Le Belem, du navire école au patrimoine historique

Après sa transformation en yacht de luxe, il est racheté pour devenir navire-école et former les futurs professionnels du monde maritime, avant d'être vendu aux Français.

En 1951, Vittorio Cini, puissant capitaine d'industrie, italien rachète Fantôme II aux héritiers d'Arthur Ernest Guiness pour en faire un navire-école. Cette même année, le financier italien, qui est également compte de Monselice, achète l'île de San Giorgo Maggiore, en face de la berge de la place Saint-Marc (Venise) et crée la fondation Cini, centre d'art et de culture de renommée internationale, mais aussi centre de formation des jeunes à la vie maritime. Cette fondation est destinée à honorer la mémoire de son fils, Giorgio, mort dans un accident d'avion en 1949.

Le Belem, qui est dorénavant la propriété de Vittorio Cini, est destiné au Centro Marinaro, centre d'enseignement aux métiers de la marine marchande (mécanique, opérateur radio…) et à l'Istituto Scilla, qui accueille les orphelins de marins, pour y devenir un navire-école. Il est alors rebaptisé Giorgio Cini, perd son grand phare et transformé en barquentin.

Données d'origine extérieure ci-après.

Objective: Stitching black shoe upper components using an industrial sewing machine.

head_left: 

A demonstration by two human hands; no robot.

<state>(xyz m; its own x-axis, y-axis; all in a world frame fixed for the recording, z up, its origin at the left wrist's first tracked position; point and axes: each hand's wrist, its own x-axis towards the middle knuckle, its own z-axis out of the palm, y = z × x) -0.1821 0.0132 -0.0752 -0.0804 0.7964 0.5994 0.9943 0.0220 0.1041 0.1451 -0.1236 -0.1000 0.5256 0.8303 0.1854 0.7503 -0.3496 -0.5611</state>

Son intérieur est complètement réaménagé pour pouvoir accueillir à son bord le plus grand nombre d'élèves. Les compartiments luxueux de l'entrepont (grand salon et cabines privées) sont supprimés et remplacés par une grande salle commune, ayant de multiples utilisations. Elle sert à la fois de dortoir, de cantine et de salle d'étude. Autour du grand escalier, les cabines sont réaménagées pour accueillir plus de couchage et la proue accueille désormais les lavabos et toilettes. Sous la dunette, seuls les logements des officiers, du médecin et de l'aumônier conservent leurs caractéristiques de la période anglaise.

Chaque été, le Giorgio Cini effectue des croisières d'instructions d'un mois et accueille 60 à 80 sur chacun de 3 trois périples. Le choix se fait parmis les élèves les plus méritants des 18 instituts professionnels navals d'Italie, et notamment, des orphelins de l'Istituto Scilla. Chaque été, se sont donc plus de 250 élèves qui embarquent pour 5 000 ou 6 000 milles nautiques.

La vie à bord est réglementée et suit un planning strict. Le matin est consacré à l'instruction pratique et théorique des élèves, en fonction de la spécialité de chacun (commandant, mécanicien, opérateur radio, électricien…). L'après-midi, lorsque le bateau est en mer, on se repose. Enfin, le soir, après le repas, tous les élèves se réunissent sur la dunette pour réciter la prière du marin.

Le Giogio Cini n'est pas qu'un navire école pour la cité vénitienne, qui voit en ce navire, l'incarnation de la renaissance de la tradition navale, de la cité et de sa puissance. Chaque arrivée et départ dans la lagune sont célébrés en grande pompe et des personnalités viennent y assister, notamment en 1958, avec le président de la République italien.

Une mise à quai car trop vétuste

À l'été 1967, après une dernière croisière, le navire-école est désarmé, jugé trop vétuste pour répondre aux impératifs de la formation navale moderne et reste à quai jusqu'en 1972, sur l'île de San Giorgio Maggiore.

Cette année-là, les Carabinieri – police militaire nationale italienne – souhaitent prendre en charge les travaux de restauration du Giorgo Cini, pour en faire un navire-école de prestige. Ils confient alors les travaux au CNOMV - Cantieri Navali ed Officine Mecchaniche di Venezia – (chantier naval et mécanique de Venise) qui réalisent d'importants travaux et lui rendent son gréement d'origine, d'un trois-mâts barque. Devant les coûts importants des travaux, les carabinieri n'ont d'autre choix que de laisser le bateau au chantier en guise de dédommagement, qui le met alors en vente.

Crédit : flickr.com/photos/jonathanv190/

Le rachat des Français

En 1978, le Giorgio Cini intéresse plusieurs investisseurs étrangers et notamment des Français. En effet, un passionné de vieux gréement, le docteur Luc-Olivier Gosse, a découvert l'origine nantaise du bateau et souhaite que celui revienne dans sa patrie. En avril 1978, le trois-mâts est cédé à ses nouveaux mécènes français, la Caisse d'Epargne et quitte Venise le 15 aout 1979, malgré une forte mobilisation des habitants.